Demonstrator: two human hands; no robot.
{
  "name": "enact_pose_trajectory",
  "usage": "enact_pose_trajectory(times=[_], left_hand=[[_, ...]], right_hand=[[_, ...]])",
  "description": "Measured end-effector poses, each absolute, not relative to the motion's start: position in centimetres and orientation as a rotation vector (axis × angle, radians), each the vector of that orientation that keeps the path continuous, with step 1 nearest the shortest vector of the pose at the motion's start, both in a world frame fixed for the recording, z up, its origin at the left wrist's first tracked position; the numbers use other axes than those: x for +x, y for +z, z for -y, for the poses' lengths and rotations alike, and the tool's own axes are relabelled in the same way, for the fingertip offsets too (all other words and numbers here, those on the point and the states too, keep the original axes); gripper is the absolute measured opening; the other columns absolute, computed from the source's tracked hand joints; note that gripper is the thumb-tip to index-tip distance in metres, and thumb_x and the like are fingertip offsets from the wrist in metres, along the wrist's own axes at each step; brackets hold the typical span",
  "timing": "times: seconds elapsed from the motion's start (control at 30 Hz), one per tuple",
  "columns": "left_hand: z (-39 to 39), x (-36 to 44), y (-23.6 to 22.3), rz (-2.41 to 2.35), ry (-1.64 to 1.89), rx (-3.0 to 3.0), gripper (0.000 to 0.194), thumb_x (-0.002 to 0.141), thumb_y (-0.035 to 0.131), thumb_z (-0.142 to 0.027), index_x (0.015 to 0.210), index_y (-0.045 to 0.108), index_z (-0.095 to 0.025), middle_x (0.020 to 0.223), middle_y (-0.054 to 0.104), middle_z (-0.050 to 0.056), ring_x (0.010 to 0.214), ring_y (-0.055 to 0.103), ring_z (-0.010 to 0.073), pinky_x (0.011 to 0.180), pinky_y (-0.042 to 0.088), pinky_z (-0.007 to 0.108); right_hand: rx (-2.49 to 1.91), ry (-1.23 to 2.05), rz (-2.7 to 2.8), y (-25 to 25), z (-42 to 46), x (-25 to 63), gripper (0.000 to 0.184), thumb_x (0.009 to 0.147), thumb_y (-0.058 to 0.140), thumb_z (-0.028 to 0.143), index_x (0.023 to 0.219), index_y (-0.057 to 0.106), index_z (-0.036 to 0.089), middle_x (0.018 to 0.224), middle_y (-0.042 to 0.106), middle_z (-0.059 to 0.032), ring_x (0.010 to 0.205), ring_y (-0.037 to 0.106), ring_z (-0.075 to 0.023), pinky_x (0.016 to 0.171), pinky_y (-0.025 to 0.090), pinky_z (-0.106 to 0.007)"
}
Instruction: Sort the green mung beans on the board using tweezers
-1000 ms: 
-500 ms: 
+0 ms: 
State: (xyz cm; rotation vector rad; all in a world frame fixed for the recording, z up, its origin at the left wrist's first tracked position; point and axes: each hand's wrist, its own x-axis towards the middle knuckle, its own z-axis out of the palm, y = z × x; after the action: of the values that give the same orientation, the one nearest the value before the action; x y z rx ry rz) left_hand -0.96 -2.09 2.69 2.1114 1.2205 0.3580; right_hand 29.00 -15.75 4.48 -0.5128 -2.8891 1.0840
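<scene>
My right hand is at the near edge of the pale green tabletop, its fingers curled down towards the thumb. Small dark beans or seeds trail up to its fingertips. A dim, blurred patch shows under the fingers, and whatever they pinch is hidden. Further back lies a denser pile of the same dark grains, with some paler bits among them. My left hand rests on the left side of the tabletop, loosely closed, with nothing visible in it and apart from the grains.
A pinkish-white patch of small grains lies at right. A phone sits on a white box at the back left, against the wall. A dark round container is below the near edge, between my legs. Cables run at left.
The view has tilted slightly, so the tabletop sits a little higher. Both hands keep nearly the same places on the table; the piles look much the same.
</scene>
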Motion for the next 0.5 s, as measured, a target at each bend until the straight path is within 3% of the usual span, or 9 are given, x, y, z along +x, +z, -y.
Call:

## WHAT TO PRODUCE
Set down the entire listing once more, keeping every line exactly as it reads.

## RESPONSE TO THIS TASK
Demonstrator: two human hands; no robot.
{
  "name": "enact_pose_trajectory",
  "usage": "enact_pose_trajectory(times=[_], left_hand=[[_, ...]], right_hand=[[_, ...]])",
  "description": "Measured end-effector poses, each absolute, not relative to the motion's start: position in centimetres and orientation as a rotation vector (axis × angle, radians), each the vector of that orientation that keeps the path continuous, with step 1 nearest the shortest vector of the pose at the motion's start, both in a world frame fixed for the recording, z up, its origin at the left wrist's first tracked position; the numbers use other axes than those: x for +x, y for +z, z for -y, for the poses' lengths and rotations alike, and the tool's own axes are relabelled in the same way, for the fingertip offsets too (all other words and numbers here, those on the point and the states too, keep the original axes); gripper is the absolute measured opening; the other columns absolute, computed from the source's tracked hand joints; note that gripper is the thumb-tip to index-tip distance in metres, and thumb_x and the like are fingertip offsets from the wrist in metres, along the wrist's own axes at each step; brackets hold the typical span",
  "timing": "times: seconds elapsed from the motion's start (control at 30 Hz), one per tuple",
  "columns": "left_hand: z (-39 to 39), x (-36 to 44), y (-23.6 to 22.3), rz (-2.41 to 2.35), ry (-1.64 to 1.89), rx (-3.0 to 3.0), gripper (0.000 to 0.194), thumb_x (-0.002 to 0.141), thumb_y (-0.035 to 0.131), thumb_z (-0.142 to 0.027), index_x (0.015 to 0.210), index_y (-0.045 to 0.108), index_z (-0.095 to 0.025), middle_x (0.020 to 0.223), middle_y (-0.054 to 0.104), middle_z (-0.050 to 0.056), ring_x (0.010 to 0.214), ring_y (-0.055 to 0.103), ring_z (-0.010 to 0.073), pinky_x (0.011 to 0.180), pinky_y (-0.042 to 0.088), pinky_z (-0.007 to 0.108); right_hand: rx (-2.49 to 1.91), ry (-1.23 to 2.05), rz (-2.7 to 2.8), y (-25 to 25), z (-42 to 46), x (-25 to 63), gripper (0.000 to 0.184), thumb_x (0.009 to 0.147), thumb_y (-0.058 to 0.140), thumb_z (-0.028 to 0.143), index_x (0.023 to 0.219), index_y (-0.057 to 0.106), index_z (-0.036 to 0.089), middle_x (0.018 to 0.224), middle_y (-0.042 to 0.106), middle_z (-0.059 to 0.032), ring_x (0.010 to 0.205), ring_y (-0.037 to 0.106), ring_z (-0.075 to 0.023), pinky_x (0.016 to 0.171), pinky_y (-0.025 to 0.090), pinky_z (-0.106 to 0.007)"
}
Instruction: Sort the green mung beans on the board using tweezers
-1000 ms: 
-500 ms: 
+0 ms: 
State: (xyz cm; rotation vector rad; all in a world frame fixed for the recording, z up, its origin at the left wrist's first tracked position; point and axes: each hand's wrist, its own x-axis towards the middle knuckle, its own z-axis out of the palm, y = z × x; after the action: of the values that give the same orientation, the one nearest the value before the action; x y z rx ry rz) left_hand -0.96 -2.09 2.69 2.1114 1.2205 0.3580; right_hand 29.00 -15.75 4.48 -0.5128 -2.8891 1.0840
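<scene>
My right hand is at the near edge of the pale green tabletop, its fingers curled down towards the thumb. Small dark beans or seeds trail up to its fingertips. A dim, blurred patch shows under the fingers, and whatever they pinch is hidden. Further back lies a denser pile of the same dark grains, with some paler bits among them. My left hand rests on the left side of the tabletop, loosely closed, with nothing visible in it and apart from the grains.
A pinkish-white patch of small grains lies at right. A phone sits on a white box at the back left, against the wall. A dark round container is below the near edge, between my legs. Cables run at left.
The view has tilted slightly, so the tabletop sits a little higher. Both hands keep nearly the same places on the table; the piles look much the same.
</scene>
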Motion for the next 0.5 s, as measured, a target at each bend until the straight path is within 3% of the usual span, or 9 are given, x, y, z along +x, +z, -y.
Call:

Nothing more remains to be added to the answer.